Railway line in North Rhine-Westphalia, Germany

The Rheinhausen–Kleve railway, also known in German as the Niederrheinstrecke (Lower Rhine Railway), is a formerly continuous railway on the Lower Rhine in the German state of North Rhine-Westphalia.

The line between Rheinhausen and Rheinkamp is duplicated and classified as a mainline railway and then continues to Xanten as a single-track branch line. The final section to Kleve has been out of use since 1990. The line to Millingen has overhead electrification.

==Name==

The Lower Rhine line was built in 1903/04 under the name of the Hippeland-Express by the Prussian state railways. "Hippe" means goat in the Lower Rhine dialect, a typical domestic animal in the Lower Rhine. The name of the line reflected the rustic nature of the area at the end of the line.

==Route==

The line, which was officially opened in 1904, starts at Rheinhausen station, where it separated at an at-grade junction from the Osterath–Dortmund Süd railway, which was built by the former Rhenish Railway Company (Rheinische Eisenbahn-Gesellschaft, RhE). This line connects with Duisburg Central Station.

Within the current city limits of Duisburg, it crossed in Trompet station at grade the former route of the Duisburg-Ruhrort–Mönchengladbach railway, which was built by the Aachen-Düsseldorf-Ruhrort Railway, which was taken over by the Bergisch-Märkische Railway Company (Bergisch-Märkische Eisenbahn-Gesellschaft, BME) in 1866.

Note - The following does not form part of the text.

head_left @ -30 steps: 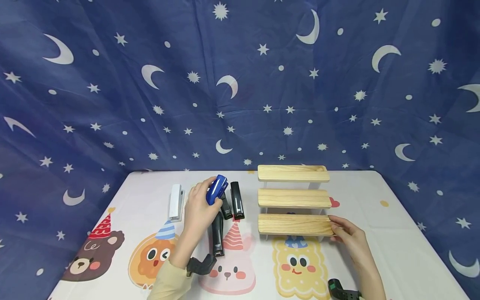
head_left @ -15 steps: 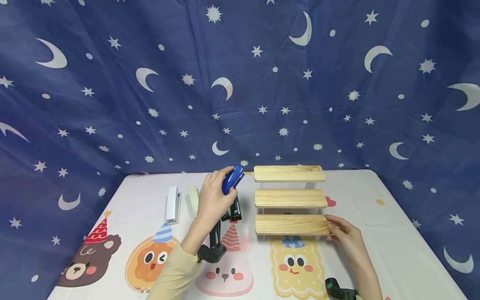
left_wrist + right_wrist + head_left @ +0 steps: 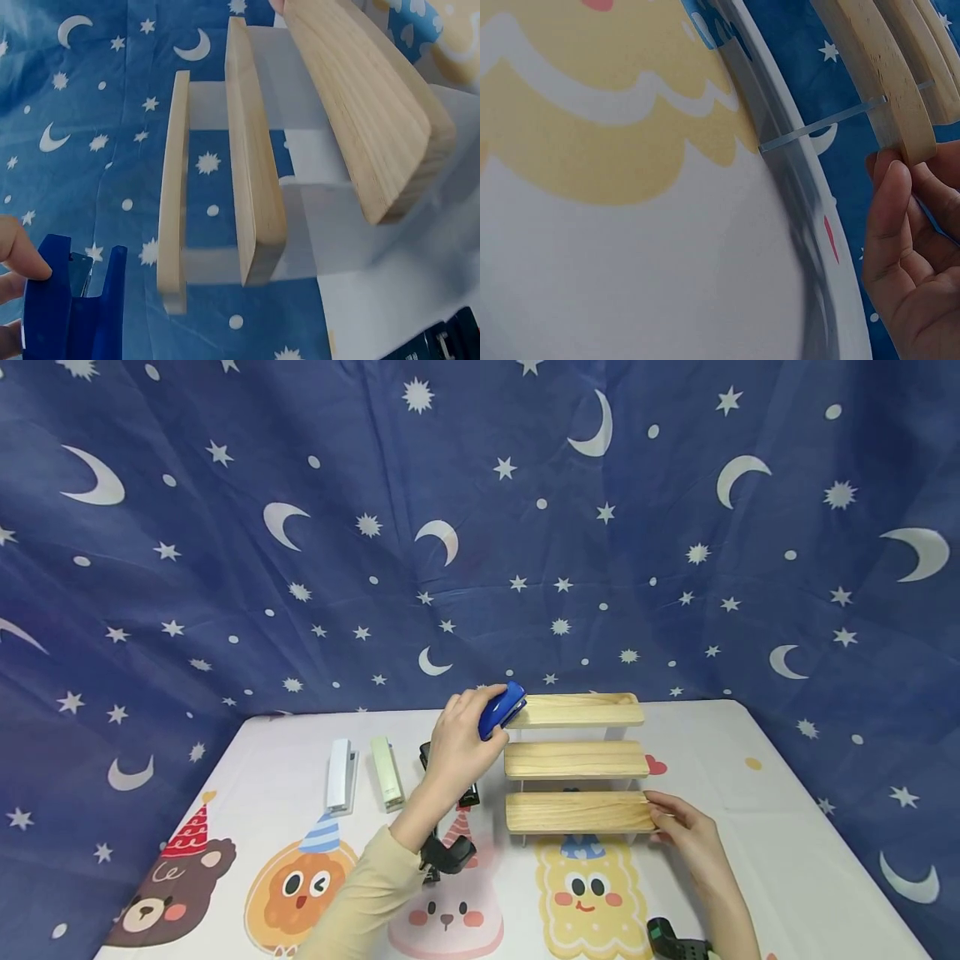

North of Alpen it had a grade-separated crossing over the former Haltern–Venlo railway, a section of the "Paris–Hamburg railway" of the former Cologne-Minden Railway Company (Cöln-Mindener Eisenbahn-Gesellschaft, CME). Shortly afterwards it crossed over the former Boxtel-Büderich railway of the former Noord-Brabantsch-Duitsche Spoorweg-Maatschappij (North Brabant-German Railway Company). The line ended at Kleve station on the Lower Left Rhine Railway (built by the RhE).

==Partial closure==

In the 1980s, many industrial enterprises and mines in Duisburg and the other cities of the Ruhr were shut down, so that fewer commuters used the line and it became less profitable over time.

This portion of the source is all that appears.